Although much attention has been directed to the antiviral properties of the HMG-CoA reductase inhibitors, inhibition of the enzyme that immediately precedes it in the mevalonate pathway, HMG-CoA synthase, also inhibits HCV replication [5
]. Other investigators have demonstrated that F-244 (L-659,699), a small molecule inhibitor of HMG-CoA synthase [21
], inhibits HCV replication [5
]. Herein, we report that ceestatin, a novel inhibitor of HCV replication identified in a compound screen [11
], also inhibits HMG-CoA synthase. Furthermore, by restoring intermediates in the mevalonic acid pathway found downstream of HMG-CoA synthase, we were able to eliminate ceestatin’s anti-HCV effects and rescue HCV replication. Ceestatin, therefore, probably exerts its antiviral effects via HMG-CoA synthase inhibition.

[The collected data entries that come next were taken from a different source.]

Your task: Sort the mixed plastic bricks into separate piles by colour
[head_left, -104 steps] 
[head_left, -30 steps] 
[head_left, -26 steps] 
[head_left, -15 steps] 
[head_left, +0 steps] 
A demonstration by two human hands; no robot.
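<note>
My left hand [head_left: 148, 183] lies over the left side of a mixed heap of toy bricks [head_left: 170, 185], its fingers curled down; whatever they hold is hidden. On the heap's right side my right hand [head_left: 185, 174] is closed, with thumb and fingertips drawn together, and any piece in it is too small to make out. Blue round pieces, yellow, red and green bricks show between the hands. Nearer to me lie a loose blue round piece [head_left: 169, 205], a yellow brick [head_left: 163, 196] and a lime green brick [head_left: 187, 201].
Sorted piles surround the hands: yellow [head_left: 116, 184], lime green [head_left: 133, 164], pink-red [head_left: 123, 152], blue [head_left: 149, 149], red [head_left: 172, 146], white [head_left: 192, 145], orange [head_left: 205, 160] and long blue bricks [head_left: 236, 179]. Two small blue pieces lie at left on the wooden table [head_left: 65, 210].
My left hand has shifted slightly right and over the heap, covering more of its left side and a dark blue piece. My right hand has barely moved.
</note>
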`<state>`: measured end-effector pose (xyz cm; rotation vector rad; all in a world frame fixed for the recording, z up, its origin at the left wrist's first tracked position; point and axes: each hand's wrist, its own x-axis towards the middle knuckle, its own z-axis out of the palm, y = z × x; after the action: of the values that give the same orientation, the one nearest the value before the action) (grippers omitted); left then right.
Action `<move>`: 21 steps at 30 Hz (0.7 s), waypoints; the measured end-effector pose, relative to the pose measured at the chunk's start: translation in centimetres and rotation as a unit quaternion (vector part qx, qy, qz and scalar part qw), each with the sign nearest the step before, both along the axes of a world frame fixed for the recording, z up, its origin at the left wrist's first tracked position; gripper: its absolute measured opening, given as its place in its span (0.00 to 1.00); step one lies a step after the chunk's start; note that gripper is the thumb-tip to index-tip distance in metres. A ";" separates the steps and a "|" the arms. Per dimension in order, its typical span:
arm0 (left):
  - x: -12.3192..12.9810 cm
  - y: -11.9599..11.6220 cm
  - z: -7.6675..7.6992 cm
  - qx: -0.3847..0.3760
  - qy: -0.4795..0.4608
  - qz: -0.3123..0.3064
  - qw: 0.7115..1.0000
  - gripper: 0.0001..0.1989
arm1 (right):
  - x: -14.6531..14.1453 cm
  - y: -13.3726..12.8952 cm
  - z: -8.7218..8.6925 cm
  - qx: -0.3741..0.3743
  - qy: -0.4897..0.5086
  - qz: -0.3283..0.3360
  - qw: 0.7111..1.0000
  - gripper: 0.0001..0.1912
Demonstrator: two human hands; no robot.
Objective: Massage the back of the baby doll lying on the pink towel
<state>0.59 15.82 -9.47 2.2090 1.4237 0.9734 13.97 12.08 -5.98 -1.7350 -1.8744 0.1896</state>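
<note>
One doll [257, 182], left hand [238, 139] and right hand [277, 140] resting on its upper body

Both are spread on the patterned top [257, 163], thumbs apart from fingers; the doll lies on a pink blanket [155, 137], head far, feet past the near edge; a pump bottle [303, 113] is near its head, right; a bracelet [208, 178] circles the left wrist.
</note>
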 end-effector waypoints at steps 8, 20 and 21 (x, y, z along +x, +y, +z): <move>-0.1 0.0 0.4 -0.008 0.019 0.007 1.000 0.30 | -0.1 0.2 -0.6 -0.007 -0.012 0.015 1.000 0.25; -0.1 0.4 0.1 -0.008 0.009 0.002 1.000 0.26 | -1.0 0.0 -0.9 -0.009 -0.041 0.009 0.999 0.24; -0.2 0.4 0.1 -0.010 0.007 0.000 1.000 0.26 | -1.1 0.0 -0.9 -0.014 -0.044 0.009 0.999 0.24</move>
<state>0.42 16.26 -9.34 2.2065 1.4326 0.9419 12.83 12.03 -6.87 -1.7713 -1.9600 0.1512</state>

One potential drawback of using small molecules as probes to examine biologic phenomena is that off-target effects may account for a portion of their activity. Although it is possible that ceestatin may act on other unknown targets, both our rescue and siRNA experiments strongly suggest that HMG-CoA synthase inhibition alone is sufficient to inhibit HCV replication. In fact, HMG-CoA synthase inhibition via siRNA knockdown inhibits HCV replication as much as the knockdown produced by siRNA against HMG-CoA reductase, indicating that both act as equivalent antiviral host targets.

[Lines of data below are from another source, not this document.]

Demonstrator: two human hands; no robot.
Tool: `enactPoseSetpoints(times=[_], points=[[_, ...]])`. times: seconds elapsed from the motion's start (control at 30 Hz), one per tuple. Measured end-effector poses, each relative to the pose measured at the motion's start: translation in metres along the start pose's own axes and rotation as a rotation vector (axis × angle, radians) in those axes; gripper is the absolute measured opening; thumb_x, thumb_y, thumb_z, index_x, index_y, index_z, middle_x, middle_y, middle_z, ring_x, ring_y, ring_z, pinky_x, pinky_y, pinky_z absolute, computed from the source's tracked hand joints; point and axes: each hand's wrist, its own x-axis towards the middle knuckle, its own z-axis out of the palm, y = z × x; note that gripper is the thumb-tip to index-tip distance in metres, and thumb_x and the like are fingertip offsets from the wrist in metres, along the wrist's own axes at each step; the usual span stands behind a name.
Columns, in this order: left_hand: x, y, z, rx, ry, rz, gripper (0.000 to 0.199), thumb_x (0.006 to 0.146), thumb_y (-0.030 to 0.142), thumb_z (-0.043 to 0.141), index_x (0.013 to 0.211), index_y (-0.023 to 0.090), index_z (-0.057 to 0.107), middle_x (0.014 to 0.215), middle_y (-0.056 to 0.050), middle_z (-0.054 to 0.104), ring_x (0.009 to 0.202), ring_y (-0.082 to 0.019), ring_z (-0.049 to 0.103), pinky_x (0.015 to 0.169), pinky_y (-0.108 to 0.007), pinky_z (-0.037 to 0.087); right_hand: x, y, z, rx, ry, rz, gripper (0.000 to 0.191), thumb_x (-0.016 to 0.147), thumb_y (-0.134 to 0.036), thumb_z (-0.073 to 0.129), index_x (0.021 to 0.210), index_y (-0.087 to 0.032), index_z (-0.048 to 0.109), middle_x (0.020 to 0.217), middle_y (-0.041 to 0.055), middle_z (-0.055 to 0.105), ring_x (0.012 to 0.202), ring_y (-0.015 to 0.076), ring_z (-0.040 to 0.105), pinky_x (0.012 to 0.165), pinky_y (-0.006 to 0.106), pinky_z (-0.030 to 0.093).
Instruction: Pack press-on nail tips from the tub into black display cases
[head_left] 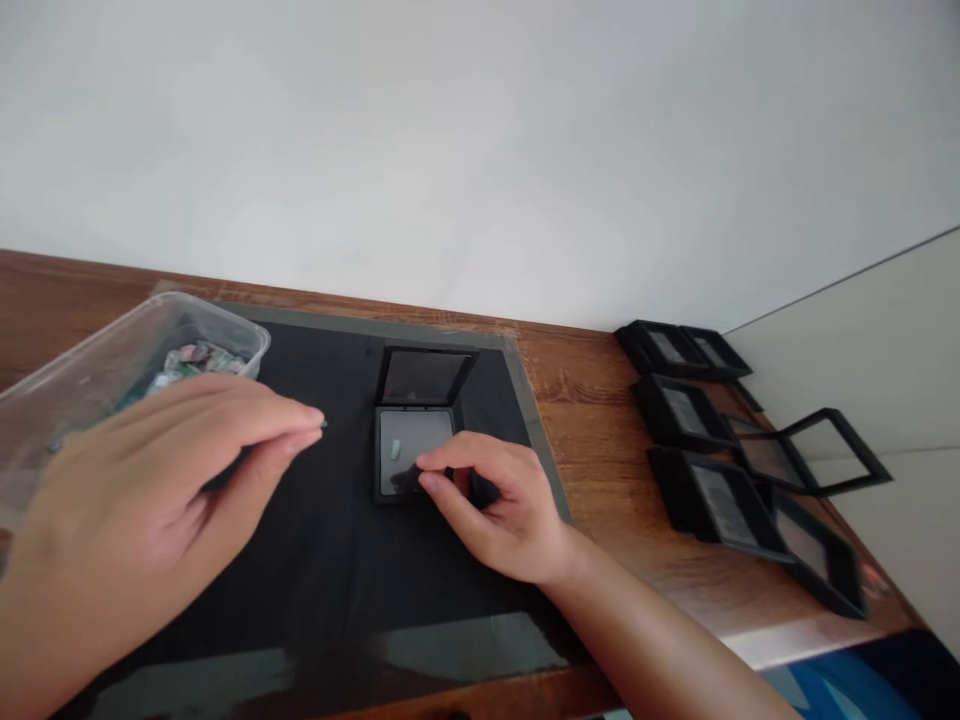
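My left hand (180, 460) is closed in a pinch, with a tiny greenish stone (324, 424) showing at the fingertips. It hovers between the clear plastic tub (259, 345) and a small black display box (379, 450). That box lies on the black mat with its framed, see-through lid (427, 376) raised, and a pale green stone (395, 449) rests on its grey inside. My right hand (499, 500) is over the box's right side, thumb and forefinger pinched together low above the grey surface. Whatever they hold, if anything, is too small to make out.
Several stones (202, 357) lie in the tub at left. The black mat (322, 560) covers much of the wooden table (574, 400). At right stand several black boxes (679, 412), one with its framed lid (832, 450) raised. A white wall (450, 150) rises behind.
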Motion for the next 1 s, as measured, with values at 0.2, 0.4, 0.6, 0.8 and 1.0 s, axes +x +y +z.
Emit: enactPoseSetpoints(times=[0.2, 0.4, 0.6, 0.8, 1.0], points=[[0.000, 0.020, 0.016, -0.056, -0.054, 0.194, 0.018, 0.110, 0.012, 0.061, 0.112, 0.023, 0.074, 0.107, 0.003, 0.085, 0.105, -0.013, 0.077, 0.101, -0.025, 0.061, -0.004, -0.003, 0.005, 0.156, -0.043, 0.095, 0.016, 0.097, -0.017, 0.082, 0.113, -0.018, 0.080, 0.089, 0.0040, 0.084, 0.062, 0.0091, 0.066, 0.057, 0.019, 0.055], [-0.018, 0.020, 0.029, -0.120, -0.133, 0.363, 0.031, 0.110, 0.007, 0.056, 0.128, 0.020, 0.077, 0.118, 0.000, 0.085, 0.128, -0.018, 0.069, 0.132, -0.036, 0.043, -0.010, -0.013, 0.012, 0.364, -0.106, 0.239, 0.028, 0.096, -0.024, 0.086, 0.123, -0.016, 0.084, 0.094, 0.0078, 0.087, 0.061, 0.0100, 0.066, 0.059, 0.021, 0.058], [-0.023, 0.030, 0.033, -0.097, -0.106, 0.442, 0.033, 0.108, 0.006, 0.052, 0.126, 0.017, 0.077, 0.115, -0.001, 0.085, 0.121, -0.020, 0.067, 0.140, -0.041, 0.033, -0.017, -0.015, 0.013, 0.520, -0.172, 0.338, 0.038, 0.095, -0.026, 0.087, 0.132, -0.017, 0.084, 0.093, 0.0078, 0.087, 0.062, 0.0091, 0.064, 0.059, 0.019, 0.055], [-0.022, 0.031, 0.032, -0.141, -0.120, 0.418, 0.031, 0.107, 0.004, 0.054, 0.119, 0.020, 0.078, 0.108, 0.001, 0.084, 0.115, -0.019, 0.067, 0.140, -0.039, 0.035, -0.020, -0.016, 0.018, 0.677, -0.230, 0.517, 0.042, 0.097, -0.036, 0.087, 0.136, -0.019, 0.084, 0.088, 0.0056, 0.084, 0.058, 0.0078, 0.054, 0.052, 0.020, 0.046], [-0.028, 0.027, 0.033, -0.131, -0.119, 0.379, 0.032, 0.109, 0.005, 0.053, 0.120, 0.023, 0.078, 0.109, 0.001, 0.085, 0.112, -0.022, 0.068, 0.119, -0.045, 0.046, -0.018, -0.017, 0.017, 0.514, -0.188, 0.393, 0.036, 0.101, -0.033, 0.083, 0.135, -0.020, 0.085, 0.081, 0.0026, 0.082, 0.056, 0.0079, 0.053, 0.053, 0.020, 0.046]])
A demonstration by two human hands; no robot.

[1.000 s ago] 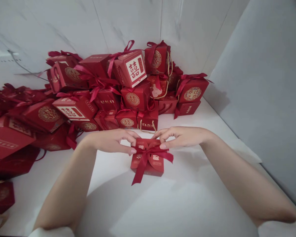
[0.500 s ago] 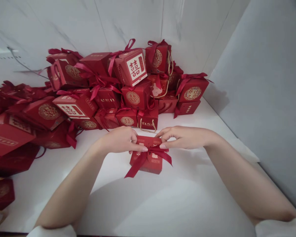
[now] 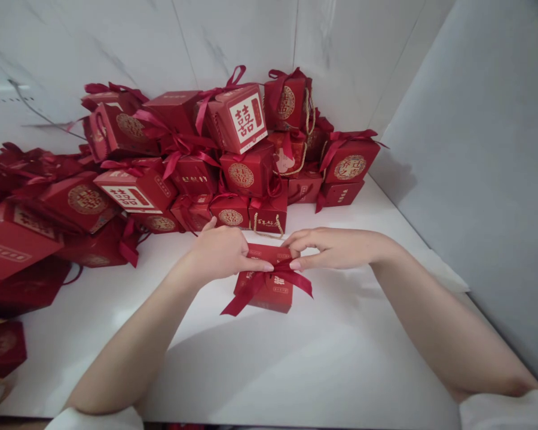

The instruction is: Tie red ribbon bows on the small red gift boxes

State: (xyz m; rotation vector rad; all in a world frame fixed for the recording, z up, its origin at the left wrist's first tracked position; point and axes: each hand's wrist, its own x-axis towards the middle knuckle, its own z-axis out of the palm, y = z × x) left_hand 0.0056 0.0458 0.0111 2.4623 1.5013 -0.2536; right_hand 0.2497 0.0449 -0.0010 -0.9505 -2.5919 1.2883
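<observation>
A small red gift box (image 3: 269, 300) with pale printed characters lies on the white table in front of me. A dark red ribbon (image 3: 246, 295) is tied round it, its knot near the middle of the top and its two tails spread to either side. From the left, my left hand (image 3: 219, 254) is closed at the ribbon, thumb pressed beside the knot and other fingers curled, partly hidden. On the opposite side, my right hand (image 3: 334, 248) pinches the ribbon by the knot with thumb and bent fingers.
Stacked red gift boxes (image 3: 246, 170) with ribbon bows stand behind the box along the marbled wall (image 3: 242, 36). More boxes (image 3: 22, 239) fill the left side of the white table (image 3: 296, 370). A grey panel (image 3: 488, 179) rises at the right.
My left thumb has slid slightly right towards the knot, and one left finger now sticks up behind. The left ribbon tail has shifted a little outward. My right hand has barely moved.
</observation>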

The mechanism by which inhibition of HMG-CoA synthase impairs HCV replication remains unknown. One possible hypothesis is based on observations noted in studies of the anti-HCV properties of the statins. HMG-CoA reductase inhibitors shut down cholesterol biosynthesis by preventing the formation of mevalonate from 3-hydroxy-3-methyl-glutaryl CoA. In addition to lowering intracellular levels of sterols, statins also reduce levels of isoprenoids, which are derived from mevalonate. Isoprenoids such as geranylgeranyl pyrophosphate serve as lipid attachments for a variety of intracellular signaling molecules. It has been reported that inhibition of geranylgeranylation, rather than the synthesis of cholesterol itself, is responsible for the inhibition of HCV RNA replication [3
]. In fact, the anti-HCV effect of the statins was reversed by addition of geranylgeraniol, but not by farnesol or cholesterol [3
]. Because the HCV genome does not encode a geranylgeranylated protein, it is hypothesized that a host geranylgeranylated protein, such as FBL2 [22
], must play an important role in HCV replication and that inhibition of the geranylgeranylation of this protein represents a potential strategy for blocking HCV replication. Thus, for statins to exert their anti-HCV effects, they must deplete mevalonate sufficiently to lower the cellular pools of geranylgeranyl pyrophosphates [3
]. Because HMG-CoA synthase immediately precedes HMG-CoA reductase in the mevalonate pathway, one can logically infer that the impairment of HCV replication resulting from its inhibition is mediated by the same mechanisms by which the statins exert their anti-HCV effects. Indeed, the anti-HCV effects of ceestatin were reversed by the addition of geranylgeraniol, but not by the addition of either farnesol or cholesterol, as has been observed previously with the statins (). These findings further underscore the importance of maintaining cellular pools of geranylgeraniol for HCV replication.
No general algorithm currently exists to identify the targets of novel uncharacterized anti-HCV compounds. We employed a systematic process to uncover the mechanism of action of ceestatin. Our paradigm, a stepwise logical method, begins with a broad assessment of activity against both specific viral enzymatic targets (through in vitro enzymatic assays) and other possible nonenzymatic viral targets (through sequence evolution analysis). Should the compound in question not act on a viral target, affinity chromatography would then be used to identify potential host targets, followed by the appropriate confirmatory biochemical assays for target validation. Following this paradigm, we first eliminated potential viral targets before embarking on the more technically challenging, but ultimately successful, search for the host target, HMG-CoA synthase.
In summary, we have found that ceestatin exerts its anti-HCV effects through inhibition of the host cofactor HMG-CoA synthase. Ceestatin may therefore prove to be useful not only as an antiviral agent, but also as a cholesterol-lowering agent. Furthermore, it also can be used as a small molecule probe to further define the relationship between HMG-CoA synthase, the mevalonate pathway, and HCV replication. Indeed, we have provided further evidence supporting the hypothesis that inhibition of the mevalonic acid pathway leads to depletion of cellular pools of geranylgeraniol necessary for HCV replication. Finally, the logical stepwise process employed to discover the mechanism of action of ceestatin can serve as a general experimental strategy to reveal the targets on which novel uncharacterized anti-HCV compounds act. Our discovery and characterization of the novel anti-HCV compound ceestatin strongly links basic research in chemical biology to an ongoing problem in the practice of medicine, thereby representing a paradigm of the power of translational medicine.